From that first silat class in New York City to the day I took my shahadda, July 30, 1999, I had undergone a thorough self-examination that was comprised of two major processes. One was to question the culture of the society I was brought up in, and the second was to question the role I wanted religion to play in my everyday life. As for my culture, this one was not as difficult as most people would think.

American culture is highly influential on how we see life because it constantly bombards us with sensual gratification aimed at appealing to our worldly desires. In America, happiness is defined by what we have and consume, thus, the entire culture is geared toward the marketplace. Unless we are removed from this type of environment, it is difficult to see its drawbacks, which are based on worshipping and putting faith in everything but God, the only One that can provide us with real, lasting contentment in our lives.

Being a social scientist by trade, much of my professional time is spent trying to address the social ills of our society. As I learned more about Islam, I came to the conclusion that many societal ills are based on unhealthy social behavior. Since Islam is a lifestyle focused totally on the most healthy, positive way of conducting our lives in every setting, then it is, and will always be, the only real answer to any society’s social dilemmas. With this realization, not only did I decide that Islam was relevant to my everyday life, but I began to understand why it is so different from other religions. Only Islam provides knowledge and guidance for every aspect of life.
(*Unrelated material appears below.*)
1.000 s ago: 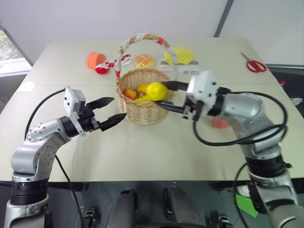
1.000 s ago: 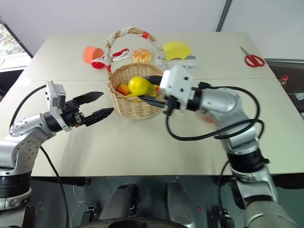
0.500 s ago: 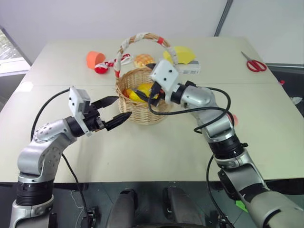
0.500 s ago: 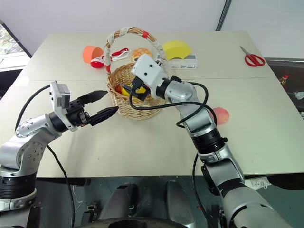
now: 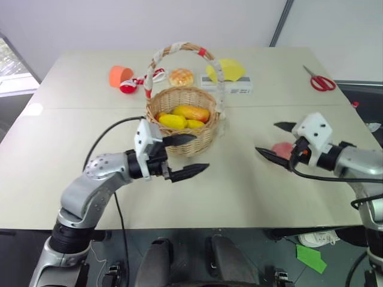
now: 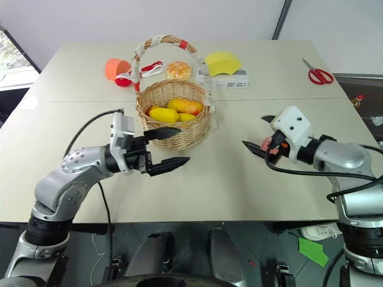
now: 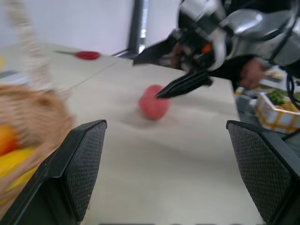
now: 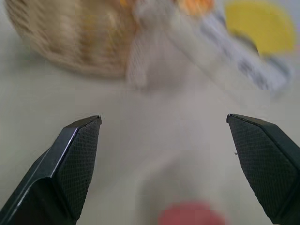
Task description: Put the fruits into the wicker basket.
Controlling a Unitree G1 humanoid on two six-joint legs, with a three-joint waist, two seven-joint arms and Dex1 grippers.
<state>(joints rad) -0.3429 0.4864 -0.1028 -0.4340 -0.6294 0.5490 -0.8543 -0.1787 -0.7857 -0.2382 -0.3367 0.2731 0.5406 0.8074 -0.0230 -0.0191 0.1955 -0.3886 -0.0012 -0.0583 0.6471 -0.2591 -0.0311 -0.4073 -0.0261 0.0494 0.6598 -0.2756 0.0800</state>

It was only until I actually became Muslim that I realized just how encompassing the Islamic lifestyle is. Literally everything we do has one underlying purpose – to remember Allah. When I finally broke the news to my family that I had become Muslim, almost all their concerns were related to cultural differences I look back at my life prior to Islam and reflect on the different ways I sought guidance. I think back to all the different ideas I once had of who God really is, and how we can become close to Him. I look back now with a smile and perhaps even a tear because now I know the truth. Through Islam, I know why so many people who do not believe have so much fear inside them. Life can be very scary without God. I know, because I once harbored that same level of fear. Now, however, I have the ultimate “self-help” program. It’s the self-help program without the self. It’s the path that puts everything is in its proper place. Now, life makes sense. Now, life is order. Now, I know why I am here, where I want to go, what I want my life to be, how I want to live, and what is most important not just to me, but to everyone.